The initial 1911 construction consisted of only two buildings: the long and tall but narrow office wing along Lafayette Avenue, and the large press building at right angles to it. Several additions were made over the next few years. Typical of printing plants, the buildings have an open plan, concrete floors, and high ceilings to accommodate large presses. Column spacing is 40 ft in places, with floors typically rated for 120 psf live loads. Some areas have 21 ft ceilings. The buildings sit on a roughly pentagonal block bordered by Garrison Avenue, Tiffany Street, Lafayette Avenue, and Barretto Street, with Barretto curving to form two sides. In 1913, Harry Cook described the plant as "mammoth".The New York Times wrote in 1992 that the site had an "unabashedly industrial look" and noted that Architecture & Building Magazine had referred to its "arsenal-like appearance with a pervading sense of strength and security". The site included 200 presses, a private restaurant, hospital, laundry, machine and carpenter shops, and laboratories where special inks were formulated.

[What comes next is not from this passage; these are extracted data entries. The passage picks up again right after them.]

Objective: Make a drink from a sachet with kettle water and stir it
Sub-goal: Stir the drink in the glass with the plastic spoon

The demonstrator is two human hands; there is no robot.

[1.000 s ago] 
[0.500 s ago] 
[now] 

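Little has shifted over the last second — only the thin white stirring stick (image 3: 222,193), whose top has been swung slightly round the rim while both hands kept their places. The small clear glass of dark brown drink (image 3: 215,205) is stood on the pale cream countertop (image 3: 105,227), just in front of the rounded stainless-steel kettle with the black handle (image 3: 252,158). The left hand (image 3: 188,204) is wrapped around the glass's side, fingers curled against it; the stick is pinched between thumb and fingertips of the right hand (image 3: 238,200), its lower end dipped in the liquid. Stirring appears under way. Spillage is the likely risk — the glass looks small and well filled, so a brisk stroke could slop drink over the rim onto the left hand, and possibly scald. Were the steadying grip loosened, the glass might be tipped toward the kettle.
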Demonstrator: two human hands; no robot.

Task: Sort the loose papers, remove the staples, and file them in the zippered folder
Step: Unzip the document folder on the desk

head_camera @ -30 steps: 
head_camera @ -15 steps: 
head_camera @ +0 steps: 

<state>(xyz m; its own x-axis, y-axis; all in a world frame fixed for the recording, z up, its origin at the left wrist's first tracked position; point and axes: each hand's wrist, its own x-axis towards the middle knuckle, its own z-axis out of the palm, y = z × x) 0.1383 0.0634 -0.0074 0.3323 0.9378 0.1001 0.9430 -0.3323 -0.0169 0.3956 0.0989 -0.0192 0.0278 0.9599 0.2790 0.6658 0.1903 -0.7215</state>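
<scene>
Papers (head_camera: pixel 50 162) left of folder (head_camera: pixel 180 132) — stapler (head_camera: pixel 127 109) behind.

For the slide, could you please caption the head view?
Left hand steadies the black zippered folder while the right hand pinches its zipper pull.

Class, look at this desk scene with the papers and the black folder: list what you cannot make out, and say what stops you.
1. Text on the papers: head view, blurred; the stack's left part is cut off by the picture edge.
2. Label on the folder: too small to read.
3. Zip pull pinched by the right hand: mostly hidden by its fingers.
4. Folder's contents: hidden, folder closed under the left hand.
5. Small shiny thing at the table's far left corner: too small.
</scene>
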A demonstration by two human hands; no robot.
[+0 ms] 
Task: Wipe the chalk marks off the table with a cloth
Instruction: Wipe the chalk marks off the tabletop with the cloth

The electrical requirements were exceptional for the day, and required special provisioning by the New York Edison Company. In addition to lighting, loads included 500 motors (compared to 300 at the Trinity Place plant) driving the presses, pumps, and other machinery. The switchgear was in the basement. The plant was designed to use individual electric motors to drive each press ("unit drive"), as opposed to the drive line shafting system in common use. Unit drive was an advanced technology for the time, only becoming widespread in the 1920s. The design of the building included a large amount of conduit and wiring to support the motors' electrical feeds.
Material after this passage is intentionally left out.